If instead you view Valentine’s Day as the day proceeding when candy is deeply discounted, then you and I can high-five as we skate down the aisles at Walgreens, picking up Russell Stover chocolate assortments for 90% off on Sunday.

The real secret is that whether you’re in love or not, chocolate’s more beneficial to our hearts than as a comfort food. Flavonols, found in cacao plants, are a type of flavonoids — the things that help protect plants from environmental toxins — and depending on how cocoa is processed, contain a varying degree of antioxidants.
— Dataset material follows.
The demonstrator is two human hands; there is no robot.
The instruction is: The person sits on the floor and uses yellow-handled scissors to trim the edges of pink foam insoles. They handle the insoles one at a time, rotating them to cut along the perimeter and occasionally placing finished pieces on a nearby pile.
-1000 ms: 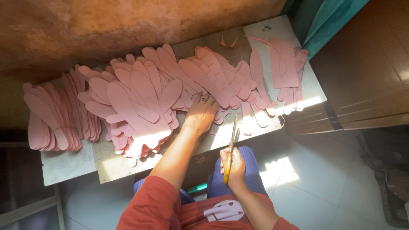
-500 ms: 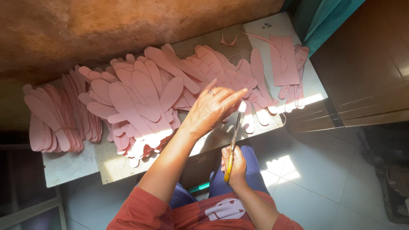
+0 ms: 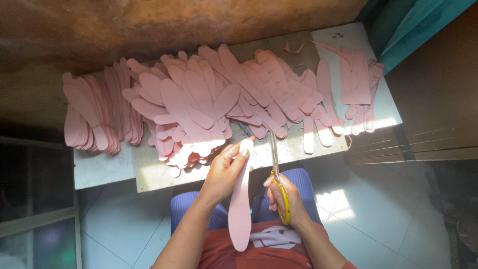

This can improve blood flow to your heart and brain, decreasing your chances of stroke and cancer.

It’s all about reducing the free radicals — which is not the band I was thinking of, apparently — in your body that can be caused by stuff like breathing. (Or smog. Or smoking.) Antioxidants are believed to help the body’s cells resist the damage that occurs during oxidation, and if you don’t have enough, your body can become damaged by free radicals. (I really hate that song.)

Of course, the type of chocolate you’re eating makes a difference. Cocoa powder (not the dutch-processed kind) is low-fat due to the way it’s produced. Milk chocolate contains a lot of butter, sugar, and calories. To be beneficial, the chocolate you eat should contain at least 50% cocoa, and American milk chocolate is only required to have 10%. Dark chocolate is more like 70% cocoa solids (and “semi-sweet” is about 40%.) So dark chocolate is the most beneficial type of sweet you can eat.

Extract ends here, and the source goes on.